• _PROMPT_
Which lines of the data contain the string "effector"? Show each of them.

---------- DATASET RECORDS

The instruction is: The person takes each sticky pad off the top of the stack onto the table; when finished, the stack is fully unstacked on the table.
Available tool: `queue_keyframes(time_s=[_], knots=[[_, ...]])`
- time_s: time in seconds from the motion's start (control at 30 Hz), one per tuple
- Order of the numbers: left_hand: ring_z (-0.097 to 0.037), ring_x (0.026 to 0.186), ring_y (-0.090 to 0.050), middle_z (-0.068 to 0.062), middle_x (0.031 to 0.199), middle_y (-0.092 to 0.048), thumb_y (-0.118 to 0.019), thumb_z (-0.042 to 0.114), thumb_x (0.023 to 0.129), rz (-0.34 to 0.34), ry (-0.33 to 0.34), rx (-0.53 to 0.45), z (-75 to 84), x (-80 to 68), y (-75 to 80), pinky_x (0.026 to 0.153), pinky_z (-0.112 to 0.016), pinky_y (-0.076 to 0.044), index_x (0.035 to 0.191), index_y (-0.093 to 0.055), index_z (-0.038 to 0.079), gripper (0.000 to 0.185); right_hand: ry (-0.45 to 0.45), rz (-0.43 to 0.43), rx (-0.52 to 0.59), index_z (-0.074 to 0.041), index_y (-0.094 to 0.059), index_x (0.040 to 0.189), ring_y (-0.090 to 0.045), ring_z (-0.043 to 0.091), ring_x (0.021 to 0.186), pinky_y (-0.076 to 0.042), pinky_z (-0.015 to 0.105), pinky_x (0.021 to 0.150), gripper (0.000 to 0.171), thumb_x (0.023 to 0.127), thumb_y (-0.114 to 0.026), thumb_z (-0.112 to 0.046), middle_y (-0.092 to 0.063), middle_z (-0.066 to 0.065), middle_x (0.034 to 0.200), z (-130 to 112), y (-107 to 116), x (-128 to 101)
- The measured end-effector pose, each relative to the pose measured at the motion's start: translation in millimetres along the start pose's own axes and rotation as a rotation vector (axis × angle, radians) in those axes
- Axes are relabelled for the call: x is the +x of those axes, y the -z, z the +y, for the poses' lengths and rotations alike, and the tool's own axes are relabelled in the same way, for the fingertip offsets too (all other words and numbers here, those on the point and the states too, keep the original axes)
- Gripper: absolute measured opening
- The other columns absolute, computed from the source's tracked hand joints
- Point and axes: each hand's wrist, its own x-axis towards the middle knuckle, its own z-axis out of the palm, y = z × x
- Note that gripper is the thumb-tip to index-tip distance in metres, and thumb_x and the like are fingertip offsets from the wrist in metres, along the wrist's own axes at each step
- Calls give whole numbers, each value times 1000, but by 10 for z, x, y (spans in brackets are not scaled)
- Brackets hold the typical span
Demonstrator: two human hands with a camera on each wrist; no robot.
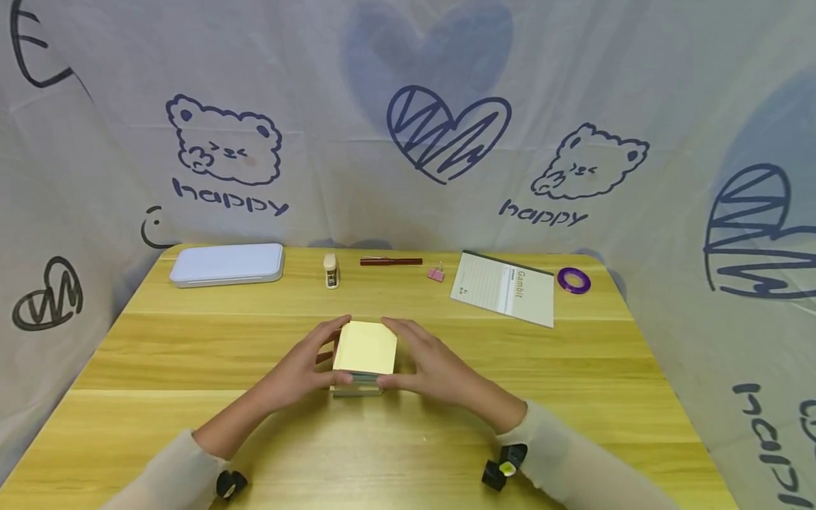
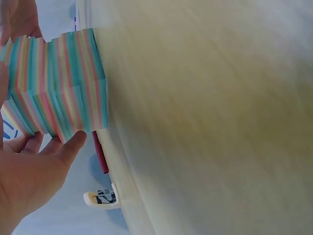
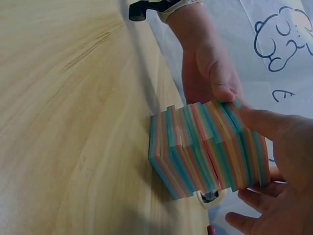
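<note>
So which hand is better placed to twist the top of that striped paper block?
Probably the right hand: its thumb and fingers clasp the upper, already offset part of the rainbow-striped sticky-note block, while the left hand braces the other side.

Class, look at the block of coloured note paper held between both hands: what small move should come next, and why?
Probably press the twisted upper layers back square. The note block stands on the table, its upper sheets stepped out of line with the lower ones. The left hand and right hand already grip opposite sides, so a gentle inward squeeze and slight counter-twist should likely align the edges.
</note>
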Motion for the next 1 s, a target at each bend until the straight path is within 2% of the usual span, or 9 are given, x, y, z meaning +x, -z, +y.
queue_keyframes(time_s=[0.23, 0.53, 0.8, 1.0], knots=[[-45, 144, -38, -22, 155, -39, -84, 8, 85, 17, 18, -25, -36, -7, -31, 112, -59, -42, 158, -30, -1, 92, -32, 12, 34, -13, -31, 162, -41, 31, 147, -38, 52, 118, 94, 89, -81, -45, -40, 10, 161, 24, -51, 16], [-43, 147, -36, -19, 157, -39, -85, 9, 85, 13, 30, -53, -33, 13, -25, 113, -60, -40, 159, -30, 2, 92, -34, 24, 52, -14, -34, 161, -43, 30, 146, -40, 51, 117, 92, 89, -82, -43, -43, 8, 160, 20, -38, 25], [-42, 147, -37, -17, 157, -39, -84, 12, 86, 7, 25, -46, -40, 13, -17, 112, -59, -41, 158, -35, 12, 88, -54, 19, 73, -15, -37, 160, -48, 31, 141, -45, 52, 113, 93, 86, -84, -44, -45, 8, 157, 44, 72, 4], [-41, 146, -38, -16, 156, -40, -85, 12, 85, 8, 27, -55, -45, 21, -22, 113, -59, -40, 157, -36, 13, 87, -76, 7, 143, -15, -40, 158, -53, 28, 134, -52, 50, 105, 90, 85, -87, -37, -45, 6, 156, 123, 203, -31]])
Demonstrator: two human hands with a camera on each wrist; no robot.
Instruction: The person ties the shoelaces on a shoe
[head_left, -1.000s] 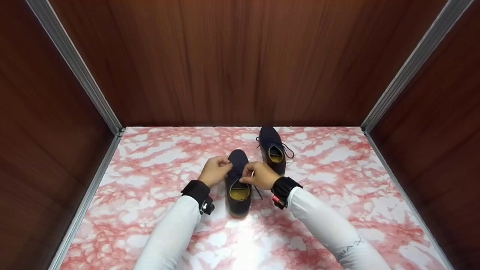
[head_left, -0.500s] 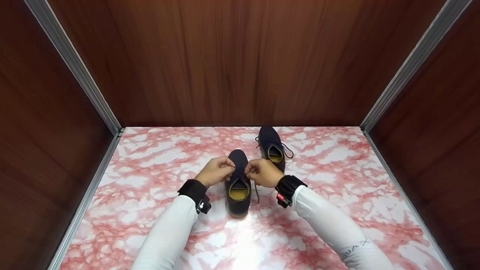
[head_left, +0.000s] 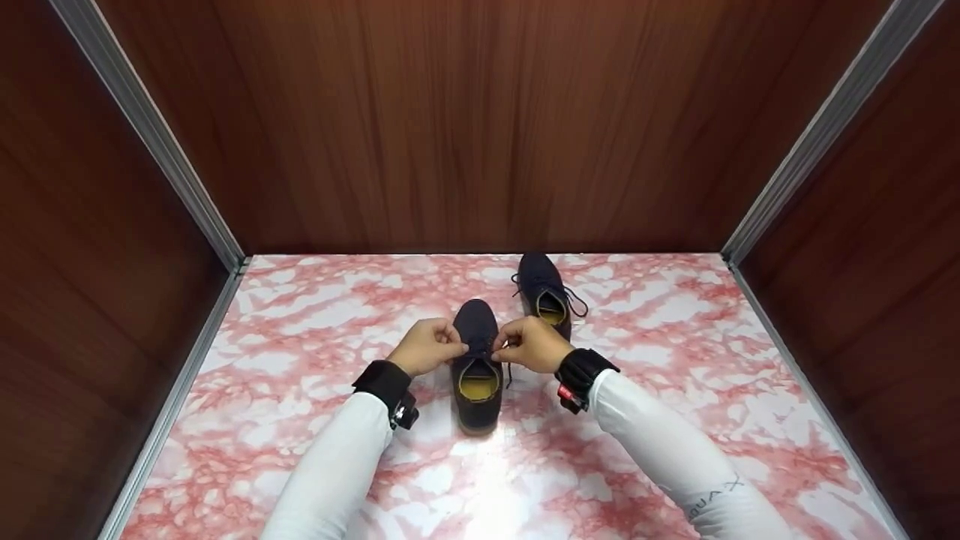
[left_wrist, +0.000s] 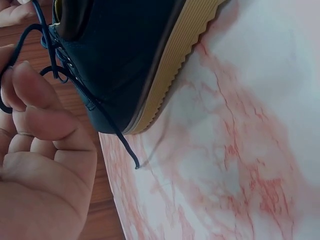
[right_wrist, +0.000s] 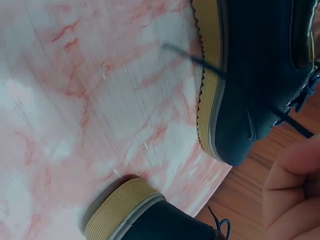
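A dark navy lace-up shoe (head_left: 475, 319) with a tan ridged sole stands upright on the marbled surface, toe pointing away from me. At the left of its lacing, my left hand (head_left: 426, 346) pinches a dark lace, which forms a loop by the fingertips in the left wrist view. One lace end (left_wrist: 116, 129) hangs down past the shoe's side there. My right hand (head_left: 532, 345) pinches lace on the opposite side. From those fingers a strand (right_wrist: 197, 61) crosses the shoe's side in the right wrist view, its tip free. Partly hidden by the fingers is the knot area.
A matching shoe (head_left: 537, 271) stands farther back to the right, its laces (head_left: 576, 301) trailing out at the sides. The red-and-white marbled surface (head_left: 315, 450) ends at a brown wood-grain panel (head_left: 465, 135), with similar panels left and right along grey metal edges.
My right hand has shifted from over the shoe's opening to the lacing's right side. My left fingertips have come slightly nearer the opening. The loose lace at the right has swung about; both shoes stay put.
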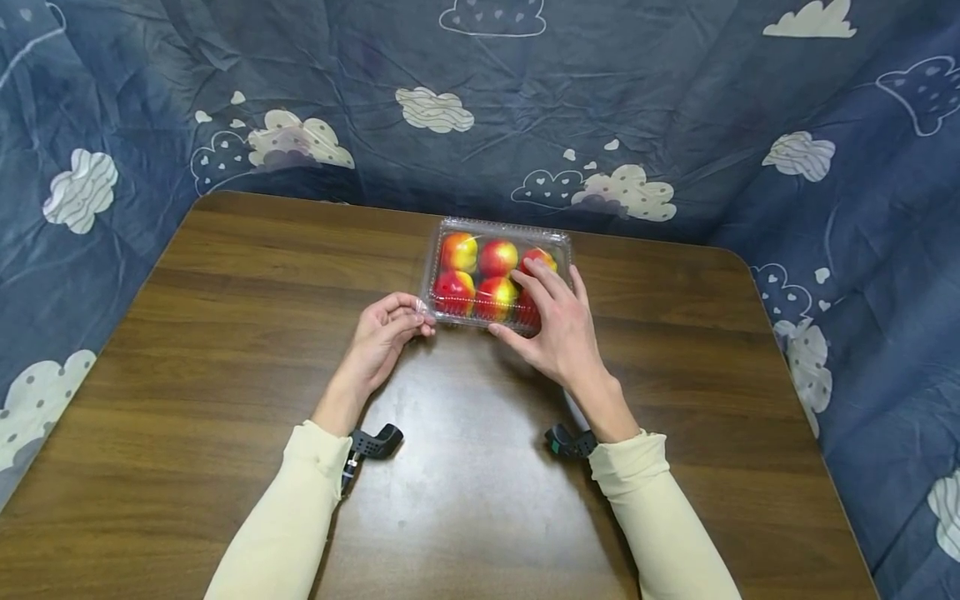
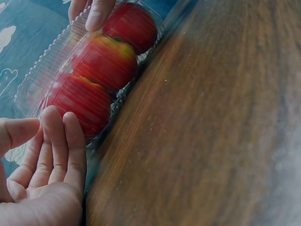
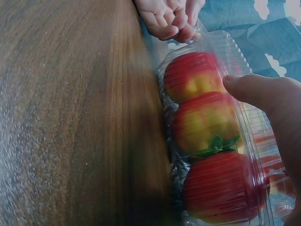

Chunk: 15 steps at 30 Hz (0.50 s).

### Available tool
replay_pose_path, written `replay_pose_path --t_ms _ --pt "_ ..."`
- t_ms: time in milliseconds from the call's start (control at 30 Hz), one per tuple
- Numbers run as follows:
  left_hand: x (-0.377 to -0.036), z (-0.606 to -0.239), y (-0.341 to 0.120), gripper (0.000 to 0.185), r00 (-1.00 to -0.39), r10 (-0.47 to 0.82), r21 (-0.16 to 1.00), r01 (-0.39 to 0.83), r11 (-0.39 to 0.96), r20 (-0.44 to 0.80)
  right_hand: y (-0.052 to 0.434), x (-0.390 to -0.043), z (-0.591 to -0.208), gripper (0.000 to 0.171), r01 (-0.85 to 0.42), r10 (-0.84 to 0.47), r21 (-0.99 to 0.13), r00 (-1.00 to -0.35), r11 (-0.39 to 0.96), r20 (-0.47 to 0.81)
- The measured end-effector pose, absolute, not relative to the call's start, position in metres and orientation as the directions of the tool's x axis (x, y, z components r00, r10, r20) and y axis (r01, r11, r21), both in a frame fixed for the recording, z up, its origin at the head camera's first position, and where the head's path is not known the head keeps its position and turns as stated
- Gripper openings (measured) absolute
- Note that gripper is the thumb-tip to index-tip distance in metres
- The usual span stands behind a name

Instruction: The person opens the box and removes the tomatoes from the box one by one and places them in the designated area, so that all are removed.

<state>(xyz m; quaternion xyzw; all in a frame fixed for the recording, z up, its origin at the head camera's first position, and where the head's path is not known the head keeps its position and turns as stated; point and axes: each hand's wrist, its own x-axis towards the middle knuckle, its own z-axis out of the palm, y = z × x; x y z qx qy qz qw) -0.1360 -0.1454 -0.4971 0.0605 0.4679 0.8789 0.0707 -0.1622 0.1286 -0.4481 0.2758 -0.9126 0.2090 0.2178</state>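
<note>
A clear plastic clamshell box (image 1: 496, 273) holding several red-and-yellow fruits sits shut toward the far side of the wooden table (image 1: 225, 350). My left hand (image 1: 415, 315) is at the box's near left corner, its loosely bent fingertips touching the plastic; in the left wrist view the left hand (image 2: 51, 155) shows its palm, fingers almost straight against the box (image 2: 94, 70). My right hand (image 1: 536, 304) lies on the right end of the lid with fingers spread flat and the thumb at the front edge. In the right wrist view the thumb (image 3: 263, 94) presses the lid of the box (image 3: 207, 132).
A blue cloth with white clouds (image 1: 525, 100) hangs behind and around the table. Bare wood stretches left, right and in front of the box. A black camera mount (image 1: 375, 442) sits at each wrist below cream sleeves.
</note>
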Motion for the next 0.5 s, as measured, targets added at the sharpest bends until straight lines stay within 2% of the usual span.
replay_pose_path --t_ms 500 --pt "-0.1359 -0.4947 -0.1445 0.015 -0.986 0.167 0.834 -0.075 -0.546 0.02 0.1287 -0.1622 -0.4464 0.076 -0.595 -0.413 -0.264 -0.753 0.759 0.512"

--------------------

• _THE COMPLETED TASK_
- The measured end-effector pose, each relative to the pose measured at the motion's start: translation in millimetres along the start pose's own axes and rotation as a rotation vector (axis × angle, radians) in those axes
- The measured end-effector pose, absolute, not relative to the call's start, position in metres and orientation as the directions of the tool's x axis (x, y, z components r00, r10, r20) and y axis (r01, r11, r21), both in a frame fixed for the recording, z up, its origin at the head camera's first position, and where the head's path is not known the head keeps its position and turns as stated

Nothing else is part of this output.